On 25/07/2022 02.00, Zygo Blaxell wrote:
> On Tue, Jul 19, 2022 at 09:19:21AM +0800, Qu Wenruo wrote:
[...]
> 
> I'd agree with that.  e.g. some btrfs equivalent of ZFS raidZ (put parity
> blocks inline with extents during writes) is not much more complex to
> implement on btrfs than compression; however, the btrfs kernel code
> couldn't read compressed data correctly for 12 years out of its 14-year
> history, and nobody wants to wait another decade or more for raid5
> to work.
> 
> It seems to me the biggest problem with write hole fixes is that all
> the potential fixes have cost tradeoffs, and everybody wants to veto
> the fix that has a cost they don't like.
> 
> We could implement multiple fix approaches at the same time, as AFAIK
> most of the proposed solutions are orthogonal to each other.  e.g. a
> write-ahead log can safely enable RMW at a higher IO cost, while the
> allocator could place extents to avoid RMW and thereby avoid the logging
> cost as much as possible (paid for by a deferred relocation/garbage
> collection cost), and using both at the same time would combine both
> benefits.  Both solutions can be used independently for filesystems at
> extreme ends of the performance/capacity spectrum (if the filesystem is
> never more than 50% full, then logging is all cost with no gain compared
> to allocator avoidance of RMW, while a filesystem that is always near
> full will have to journal writes and also throttle writes on the journal.
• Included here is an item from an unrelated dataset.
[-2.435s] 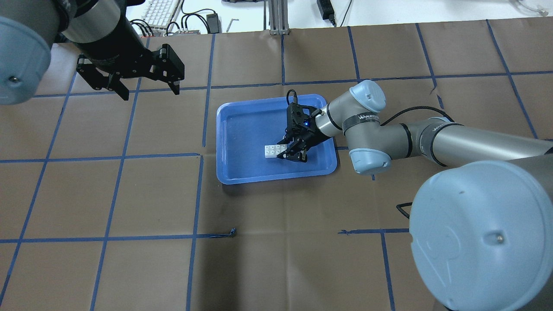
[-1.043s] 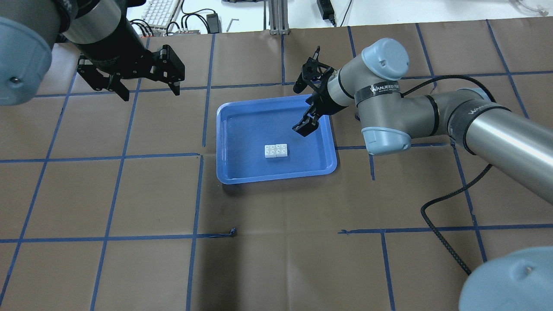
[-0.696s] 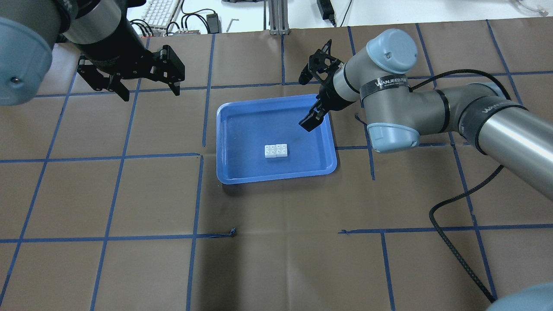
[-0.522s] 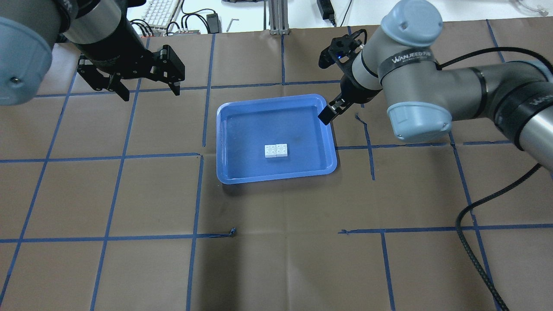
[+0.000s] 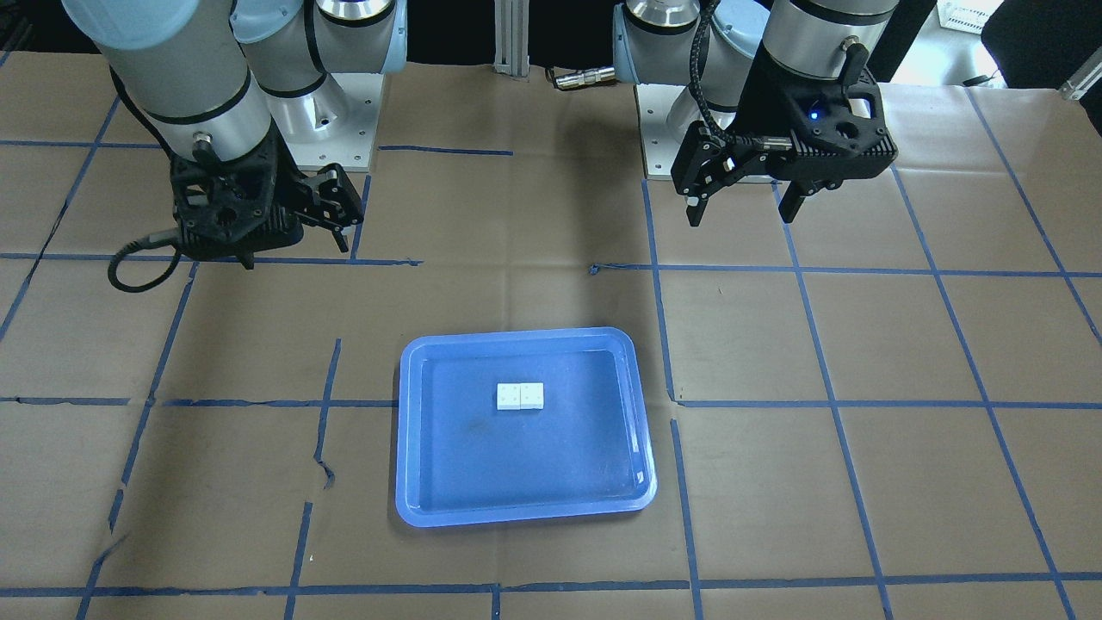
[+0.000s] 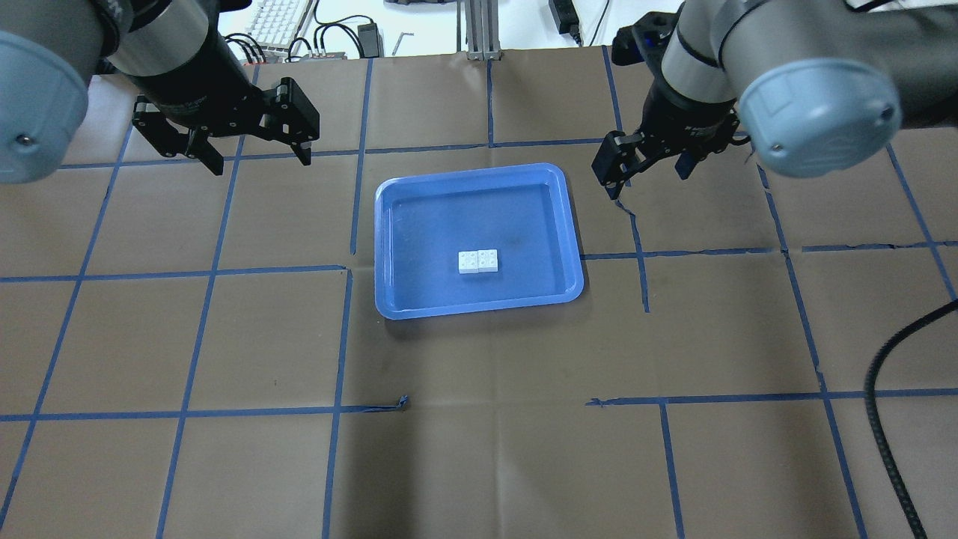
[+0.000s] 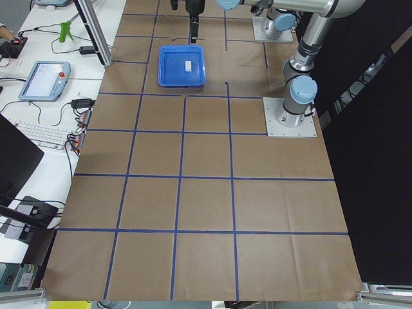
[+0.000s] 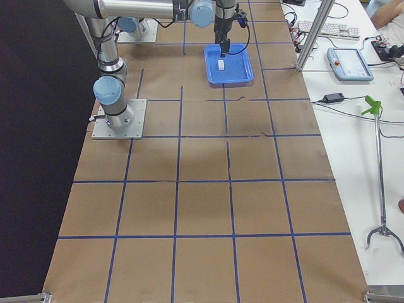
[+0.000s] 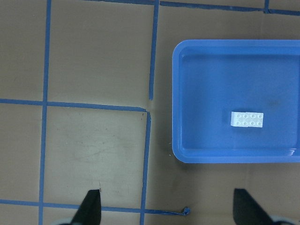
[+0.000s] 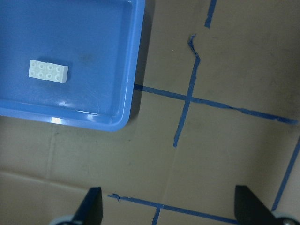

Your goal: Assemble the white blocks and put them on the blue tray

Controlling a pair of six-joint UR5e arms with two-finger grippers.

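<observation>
Two white blocks [image 6: 478,261] lie on the blue tray [image 6: 434,224], with both grippers off them.

They sit side by side just right of the tray's middle, studs up. Their shared long axis runs left-right across the overhead view. Whether they are truly clicked together or only butted is hard to call from up here. The right gripper [image 6: 648,176] hangs beyond the tray's far right corner, fingers spread and empty. The blocks lie toward the robot and to that gripper's left. The left gripper [image 6: 261,161] hovers well apart on the far left, also spread and holding nothing. If another touch is needed, the right arm is nearer, though the job looks about done.
</observation>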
Kudos to Zygo; I have to say that I never encountered before a so clearly
explanation of the complexity around btrfs raid5/6 problems and the related
solutions.

> 
>>> For example a non-striped redundant-n profile as well as a striped redundant-n profile.
>>
>> Non-striped redundant-n profile is already so complex that I can't
>> figure out a working idea right now.
>>
>> But if there is such way, I'm pretty happy to consider.
>>
>>>
>>>>
>>>> My 2 cents...
>>>>
>>>> Regarding the current raid56 support, in order of preference:
>>>>
>>>> a. Fix the current bugs, without changing format. Zygo has an extensive list.
>>>
>>> I agree that relatively simple fixes should be made. But it seems we will need quite a large rewrite to solve all issues? Is there a minium viable option here?
>>
>> Nope. Just see my write-intent code, already have prototype (just needs
>> new scrub based recovery code at mount time) working.
>>
>> And based on my write-intent code, I don't think it's that hard to
>> implement a full journal.
> 
> FWIW I think we can get a very usable btrfs raid5 with a small format
> change (add a journal for stripe RMW, though we might disagree about
> details of how it should be structured and used)...

Again, I have to agree with Zygo. Even tough I am fascinating by a solution
like ZFS (parity block inside the extent), I think that a journal (and a
write intent log) is a more pragmatic approach:
- this kind of solution is below the btrfs bg; this would avoid to add further
   pressure on the metadata
- being below to the other btrfs structure may be shaped more easily with
   less risk of incompatibility

It is true that a ZFS solution may be more faster in some workload, but
I think that these are very few:
   - for high throughput, you likely write the full stripe which doesn't need
     journal/ppl
   - for small block update, a journal is more efficient than rewrite the
     full stripe


I hope that the end of Qu activities, will be a more robust raid5 btrfs
implementation, which will in turn increase the number of user, and which
in turn increase the pressure to improve this part of btrfs.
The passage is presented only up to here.